The problem —
After finding the line with "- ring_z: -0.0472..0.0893" in the entries below, retype exactly each line from there through the line with "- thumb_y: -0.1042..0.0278", including that final line.

Dataset records —
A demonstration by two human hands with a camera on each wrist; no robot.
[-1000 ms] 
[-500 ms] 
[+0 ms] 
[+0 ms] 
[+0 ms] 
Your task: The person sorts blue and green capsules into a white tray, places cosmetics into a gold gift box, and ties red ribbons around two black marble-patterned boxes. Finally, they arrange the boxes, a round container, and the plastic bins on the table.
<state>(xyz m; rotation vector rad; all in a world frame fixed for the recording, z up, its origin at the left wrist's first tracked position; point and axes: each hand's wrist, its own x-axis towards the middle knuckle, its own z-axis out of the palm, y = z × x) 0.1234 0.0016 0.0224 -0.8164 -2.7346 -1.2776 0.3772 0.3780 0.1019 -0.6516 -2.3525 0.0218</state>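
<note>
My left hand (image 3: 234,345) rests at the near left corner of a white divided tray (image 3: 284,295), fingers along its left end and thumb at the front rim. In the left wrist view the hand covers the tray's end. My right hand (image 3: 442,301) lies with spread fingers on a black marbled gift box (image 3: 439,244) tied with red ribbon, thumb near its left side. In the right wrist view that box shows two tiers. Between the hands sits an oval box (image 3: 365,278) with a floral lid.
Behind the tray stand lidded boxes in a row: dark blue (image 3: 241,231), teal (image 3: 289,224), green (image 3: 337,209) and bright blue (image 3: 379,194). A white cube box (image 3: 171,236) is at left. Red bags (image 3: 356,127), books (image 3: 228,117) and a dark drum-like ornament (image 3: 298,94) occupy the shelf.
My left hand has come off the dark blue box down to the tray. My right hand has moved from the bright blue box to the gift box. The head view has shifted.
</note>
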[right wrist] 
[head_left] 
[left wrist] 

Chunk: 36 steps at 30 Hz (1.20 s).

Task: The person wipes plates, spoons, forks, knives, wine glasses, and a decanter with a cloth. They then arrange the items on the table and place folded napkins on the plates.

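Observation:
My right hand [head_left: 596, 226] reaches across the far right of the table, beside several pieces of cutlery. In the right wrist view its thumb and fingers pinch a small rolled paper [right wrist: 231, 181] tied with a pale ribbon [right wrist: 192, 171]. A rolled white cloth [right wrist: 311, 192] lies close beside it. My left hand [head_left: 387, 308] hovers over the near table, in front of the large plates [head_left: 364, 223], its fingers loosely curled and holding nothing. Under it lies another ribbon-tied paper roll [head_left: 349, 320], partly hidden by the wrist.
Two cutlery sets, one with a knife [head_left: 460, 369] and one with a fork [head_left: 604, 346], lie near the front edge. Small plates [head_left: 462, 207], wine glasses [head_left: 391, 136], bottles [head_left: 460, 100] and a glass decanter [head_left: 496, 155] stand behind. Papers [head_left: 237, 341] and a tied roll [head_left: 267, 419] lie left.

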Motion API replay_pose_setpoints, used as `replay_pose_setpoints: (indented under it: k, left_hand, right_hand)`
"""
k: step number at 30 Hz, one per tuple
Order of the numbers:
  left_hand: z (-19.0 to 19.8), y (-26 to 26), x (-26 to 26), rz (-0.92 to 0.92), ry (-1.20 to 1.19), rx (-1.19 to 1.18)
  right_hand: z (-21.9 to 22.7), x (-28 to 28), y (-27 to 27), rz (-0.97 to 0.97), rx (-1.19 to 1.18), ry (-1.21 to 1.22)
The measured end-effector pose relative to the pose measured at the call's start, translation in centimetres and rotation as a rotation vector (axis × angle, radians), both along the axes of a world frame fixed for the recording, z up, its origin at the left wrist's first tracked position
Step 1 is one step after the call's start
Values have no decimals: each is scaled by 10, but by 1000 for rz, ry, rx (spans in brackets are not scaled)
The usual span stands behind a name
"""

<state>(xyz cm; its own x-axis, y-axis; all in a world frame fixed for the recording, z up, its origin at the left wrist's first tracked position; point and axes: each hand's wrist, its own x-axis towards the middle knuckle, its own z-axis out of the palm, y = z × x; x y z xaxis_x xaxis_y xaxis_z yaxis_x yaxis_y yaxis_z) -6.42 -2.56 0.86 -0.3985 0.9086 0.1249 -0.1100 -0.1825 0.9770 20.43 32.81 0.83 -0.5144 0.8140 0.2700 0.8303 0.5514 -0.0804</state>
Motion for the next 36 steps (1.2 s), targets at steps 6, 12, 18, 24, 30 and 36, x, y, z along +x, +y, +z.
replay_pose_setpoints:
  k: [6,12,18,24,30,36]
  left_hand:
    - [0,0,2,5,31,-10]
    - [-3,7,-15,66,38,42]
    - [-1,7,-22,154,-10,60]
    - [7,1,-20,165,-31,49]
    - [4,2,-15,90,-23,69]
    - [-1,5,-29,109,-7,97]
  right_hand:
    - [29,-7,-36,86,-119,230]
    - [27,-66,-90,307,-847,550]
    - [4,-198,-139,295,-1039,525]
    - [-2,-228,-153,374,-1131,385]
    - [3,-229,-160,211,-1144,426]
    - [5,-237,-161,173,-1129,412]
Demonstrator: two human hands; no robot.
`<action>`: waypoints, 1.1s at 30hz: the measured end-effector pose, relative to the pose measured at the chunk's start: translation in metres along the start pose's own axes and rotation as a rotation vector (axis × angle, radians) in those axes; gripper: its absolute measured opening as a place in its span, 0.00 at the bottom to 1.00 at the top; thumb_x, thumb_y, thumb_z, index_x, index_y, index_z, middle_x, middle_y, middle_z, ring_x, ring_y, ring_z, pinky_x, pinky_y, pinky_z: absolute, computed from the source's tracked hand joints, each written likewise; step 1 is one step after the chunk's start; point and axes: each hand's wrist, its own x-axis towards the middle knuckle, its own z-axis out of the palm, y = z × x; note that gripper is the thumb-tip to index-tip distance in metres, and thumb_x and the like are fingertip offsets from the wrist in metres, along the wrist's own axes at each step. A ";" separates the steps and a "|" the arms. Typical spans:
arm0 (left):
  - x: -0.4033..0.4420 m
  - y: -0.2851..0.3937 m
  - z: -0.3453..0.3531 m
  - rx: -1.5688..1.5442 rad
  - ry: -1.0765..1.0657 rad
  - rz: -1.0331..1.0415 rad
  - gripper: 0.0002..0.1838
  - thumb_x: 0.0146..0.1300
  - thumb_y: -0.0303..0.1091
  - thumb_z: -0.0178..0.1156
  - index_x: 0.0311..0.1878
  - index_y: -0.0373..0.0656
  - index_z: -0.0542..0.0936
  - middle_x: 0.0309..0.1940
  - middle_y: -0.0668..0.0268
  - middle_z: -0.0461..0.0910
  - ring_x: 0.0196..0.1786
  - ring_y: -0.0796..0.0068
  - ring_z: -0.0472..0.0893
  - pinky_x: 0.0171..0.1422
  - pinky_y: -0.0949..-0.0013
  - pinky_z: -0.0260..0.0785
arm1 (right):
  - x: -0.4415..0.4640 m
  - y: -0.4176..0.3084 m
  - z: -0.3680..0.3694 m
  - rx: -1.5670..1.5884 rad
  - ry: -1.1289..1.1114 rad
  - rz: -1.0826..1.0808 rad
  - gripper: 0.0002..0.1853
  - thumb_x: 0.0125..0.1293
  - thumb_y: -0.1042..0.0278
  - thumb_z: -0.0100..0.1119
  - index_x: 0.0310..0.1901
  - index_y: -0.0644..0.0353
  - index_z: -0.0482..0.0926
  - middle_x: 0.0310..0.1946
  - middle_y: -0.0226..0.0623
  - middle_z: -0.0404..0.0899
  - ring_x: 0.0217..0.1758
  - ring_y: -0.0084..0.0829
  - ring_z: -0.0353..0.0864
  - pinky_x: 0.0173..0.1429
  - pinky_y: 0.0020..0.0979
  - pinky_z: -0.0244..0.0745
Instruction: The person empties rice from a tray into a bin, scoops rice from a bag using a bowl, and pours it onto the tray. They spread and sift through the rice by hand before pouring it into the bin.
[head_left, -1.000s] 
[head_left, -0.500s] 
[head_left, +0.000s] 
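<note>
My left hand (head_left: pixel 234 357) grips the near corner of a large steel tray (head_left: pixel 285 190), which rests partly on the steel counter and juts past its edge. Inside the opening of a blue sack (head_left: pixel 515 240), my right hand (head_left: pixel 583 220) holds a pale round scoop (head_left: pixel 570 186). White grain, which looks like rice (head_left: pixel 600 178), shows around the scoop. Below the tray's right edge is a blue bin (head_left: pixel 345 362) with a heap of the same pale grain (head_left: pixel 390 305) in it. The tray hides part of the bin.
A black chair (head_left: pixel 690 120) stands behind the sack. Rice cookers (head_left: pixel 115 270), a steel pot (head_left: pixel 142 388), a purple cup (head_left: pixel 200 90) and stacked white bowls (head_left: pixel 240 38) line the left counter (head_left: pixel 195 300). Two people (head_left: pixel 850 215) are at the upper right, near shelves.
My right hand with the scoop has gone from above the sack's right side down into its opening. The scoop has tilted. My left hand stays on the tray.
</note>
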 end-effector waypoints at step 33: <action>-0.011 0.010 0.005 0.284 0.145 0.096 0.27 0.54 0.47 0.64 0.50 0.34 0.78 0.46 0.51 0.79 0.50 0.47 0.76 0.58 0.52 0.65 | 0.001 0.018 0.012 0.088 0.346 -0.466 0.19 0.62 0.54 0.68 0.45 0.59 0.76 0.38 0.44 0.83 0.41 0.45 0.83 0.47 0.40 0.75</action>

Answer space —
  - ring_z: -0.0472..0.0893
  - pinky_x: 0.0171..0.1422
  - pinky_y: -0.0949..-0.0013
  - pinky_z: -0.0260..0.0785
arm1 (right):
  - x: -0.4415..0.4640 m
  - y: -0.4176..0.3084 m
  - z: -0.3680..0.3694 m
  - rx: -1.5670..1.5884 rad
  - ry: -1.1289..1.1114 rad
  - rz: -1.0826..1.0808 rad
  - gripper: 0.0002..0.1853
  - thumb_x: 0.0125..0.1293
  - thumb_y: -0.1042..0.0278

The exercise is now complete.